**DATASET EXCERPT:**
━━━━━━━━━━━━━━━━

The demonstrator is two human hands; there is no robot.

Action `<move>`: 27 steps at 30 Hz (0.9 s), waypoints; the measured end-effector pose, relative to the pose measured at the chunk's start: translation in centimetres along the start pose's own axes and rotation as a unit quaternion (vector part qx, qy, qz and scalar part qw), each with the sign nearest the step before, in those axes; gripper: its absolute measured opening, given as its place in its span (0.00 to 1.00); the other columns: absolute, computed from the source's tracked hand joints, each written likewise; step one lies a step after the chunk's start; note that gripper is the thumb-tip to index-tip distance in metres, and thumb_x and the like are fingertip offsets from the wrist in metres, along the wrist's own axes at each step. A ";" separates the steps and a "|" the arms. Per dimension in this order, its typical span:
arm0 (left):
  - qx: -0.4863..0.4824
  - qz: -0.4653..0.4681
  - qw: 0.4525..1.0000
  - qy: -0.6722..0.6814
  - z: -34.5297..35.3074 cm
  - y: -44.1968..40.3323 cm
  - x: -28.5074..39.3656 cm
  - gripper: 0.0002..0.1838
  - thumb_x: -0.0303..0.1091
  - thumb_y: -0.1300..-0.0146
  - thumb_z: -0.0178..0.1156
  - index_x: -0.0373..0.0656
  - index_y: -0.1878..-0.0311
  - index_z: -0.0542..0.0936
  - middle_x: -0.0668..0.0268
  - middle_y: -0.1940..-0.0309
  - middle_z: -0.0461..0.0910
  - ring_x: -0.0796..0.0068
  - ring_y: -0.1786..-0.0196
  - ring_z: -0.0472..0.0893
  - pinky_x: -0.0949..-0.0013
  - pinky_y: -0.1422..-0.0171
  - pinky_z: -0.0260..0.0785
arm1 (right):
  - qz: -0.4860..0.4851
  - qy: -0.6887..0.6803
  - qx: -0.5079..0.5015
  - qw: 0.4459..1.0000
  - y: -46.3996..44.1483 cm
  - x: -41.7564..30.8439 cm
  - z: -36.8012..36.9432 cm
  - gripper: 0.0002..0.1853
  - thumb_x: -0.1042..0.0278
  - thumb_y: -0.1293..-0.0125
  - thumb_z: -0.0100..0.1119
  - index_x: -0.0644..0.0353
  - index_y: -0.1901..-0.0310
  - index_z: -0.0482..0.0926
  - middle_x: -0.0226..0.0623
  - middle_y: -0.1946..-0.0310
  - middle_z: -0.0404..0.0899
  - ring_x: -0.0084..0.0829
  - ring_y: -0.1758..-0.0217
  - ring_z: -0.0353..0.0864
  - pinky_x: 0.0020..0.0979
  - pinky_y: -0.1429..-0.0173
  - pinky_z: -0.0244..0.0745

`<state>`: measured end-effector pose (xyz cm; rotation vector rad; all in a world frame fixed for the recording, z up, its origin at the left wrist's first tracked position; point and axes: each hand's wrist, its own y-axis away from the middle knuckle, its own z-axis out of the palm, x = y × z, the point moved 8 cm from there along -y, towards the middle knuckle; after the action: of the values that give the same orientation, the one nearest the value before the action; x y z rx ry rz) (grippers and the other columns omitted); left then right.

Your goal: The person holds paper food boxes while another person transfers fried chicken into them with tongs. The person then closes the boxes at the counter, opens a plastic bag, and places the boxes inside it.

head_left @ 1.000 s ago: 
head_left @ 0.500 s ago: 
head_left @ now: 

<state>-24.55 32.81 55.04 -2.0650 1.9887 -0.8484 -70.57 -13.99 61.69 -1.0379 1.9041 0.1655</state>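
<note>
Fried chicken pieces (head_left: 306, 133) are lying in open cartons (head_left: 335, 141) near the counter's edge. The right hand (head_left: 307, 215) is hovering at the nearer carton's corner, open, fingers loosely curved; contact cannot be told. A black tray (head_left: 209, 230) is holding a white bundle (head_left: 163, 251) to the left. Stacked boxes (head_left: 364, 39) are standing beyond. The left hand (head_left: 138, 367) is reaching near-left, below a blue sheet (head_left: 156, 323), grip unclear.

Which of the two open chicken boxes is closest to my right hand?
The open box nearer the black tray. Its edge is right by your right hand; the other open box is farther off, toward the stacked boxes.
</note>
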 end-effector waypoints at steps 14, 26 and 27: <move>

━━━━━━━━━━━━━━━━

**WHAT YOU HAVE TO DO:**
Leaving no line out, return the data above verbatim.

**RESULT OF THIS EXERCISE:**
The demonstrator is two human hands; there is no robot.

Action `<move>`: 27 steps at 30 Hz (0.9 s), waypoints; the measured end-effector pose, relative to the pose measured at the chunk's start: translation in centimetres along the start pose's own axes and rotation as a unit quaternion (vector part qx, qy, qz and scalar part qw), each with the sign nearest the step before, in those axes; gripper: its absolute measured opening, given as its place in its span (0.00 to 1.00); the other columns: absolute, computed from the source's tracked hand joints, each written likewise; step one lies a step after the chunk's start; note that gripper is the thumb-tip to index-tip distance in metres, and thumb_x and the like are fingertip offsets from the wrist in metres, along the wrist's own axes at each step. A ";" separates the steps and a "|" the arms. Per dimension in this order, its typical span:
arm0 (left):
  - qx: -0.4863..0.4824
  - qz: -0.4653..0.4681
  - qw: 0.4525..1.0000
  - qy: -0.6722..0.6814
  - z: -34.5297..35.3074 cm
  - y: -44.1968..40.3323 cm
  - x: -28.5074..39.3656 cm
  - gripper: 0.0002..0.1838
  - thumb_x: -0.0303..0.1091
  - thumb_y: -0.1300..-0.0146
  - thumb_z: -0.0178..0.1156
  - index_x: -0.0373..0.0656
  - index_y: -0.1878..-0.0311
  - index_z: -0.0542..0.0936
  - middle_x: -0.0668..0.0268
  - middle_y: -0.1940..-0.0309
  - middle_z: -0.0461..0.0910
  - ring_x: -0.0796..0.0068
  - ring_y: -0.1786..-0.0196
  - ring_z: -0.0472..0.0893
  - pinky_x: -0.0949..-0.0013
  - pinky_y: -0.1422..-0.0171
  - pinky_z: -0.0260..0.0785
arm1 (right):
  - qz: -0.4860..0.4851
  - qy: -0.6887..0.6803
  - qx: -0.5079..0.5015
  - qw: 0.4459..1.0000
  - y: -46.3996..44.1483 cm
  - x: -41.7564..30.8439 cm
  - z: -36.8012..36.9432 cm
  - gripper: 0.0002..0.1853
  - thumb_x: -0.1042..0.0278
  - thumb_y: -0.1293..-0.0125
  - thumb_z: -0.0100..0.1119
  - index_x: -0.0644..0.0353
  - index_y: -0.1901..-0.0310
  - index_z: -0.0482..0.0926
  - middle_x: -0.0226..0.0623
  - middle_y: -0.1946..-0.0310
  - middle_z: -0.0404..0.0899
  - ring_x: -0.0084..0.0829
  - ring_y: -0.1758..-0.0217
  - ring_z: -0.0353..0.0864
  - pinky_x: 0.0020..0.0979
  - pinky_y: -0.1429..-0.0173
  - pinky_z: -0.0244..0.0745

`<state>`: measured end-effector pose (xyz cm; rotation vector rad; all in a world frame fixed for the recording, z up, its origin at the left wrist's first tracked position; point and axes: each hand's wrist, its own y-axis away from the middle knuckle, its own z-axis out of the palm, x = y × z, the point moved 8 cm from there along -y, towards the middle knuckle; after the action: of the values that give the same orientation, the one nearest the value before the action; x y z rx ry rz) (grippers and the other columns omitted); left then right.

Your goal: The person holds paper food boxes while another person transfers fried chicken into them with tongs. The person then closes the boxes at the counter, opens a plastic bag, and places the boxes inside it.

head_left @ 1.000 s ago: 
head_left @ 0.500 s ago: 
head_left @ now: 

<state>-24.55 32.81 55.04 -2.0650 1.9887 -0.8484 -70.57 -13.99 61.69 -1.0379 1.9041 0.1655</state>
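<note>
Fried chicken pieces (head_left: 306, 133) are lying in open cartons (head_left: 335, 141) near the counter's edge. The right hand (head_left: 307, 215) is hovering at the nearer carton's corner, open, fingers loosely curved; contact cannot be told. A black tray (head_left: 209, 230) is holding a white bundle (head_left: 163, 251) to the left. Stacked boxes (head_left: 364, 39) are standing beyond. The left hand (head_left: 138, 367) is reaching near-left, below a blue sheet (head_left: 156, 323), grip unclear.

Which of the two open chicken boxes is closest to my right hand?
The open box nearer the black tray. Its edge is right by your right hand; the other open box is farther off, toward the stacked boxes.
</note>
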 end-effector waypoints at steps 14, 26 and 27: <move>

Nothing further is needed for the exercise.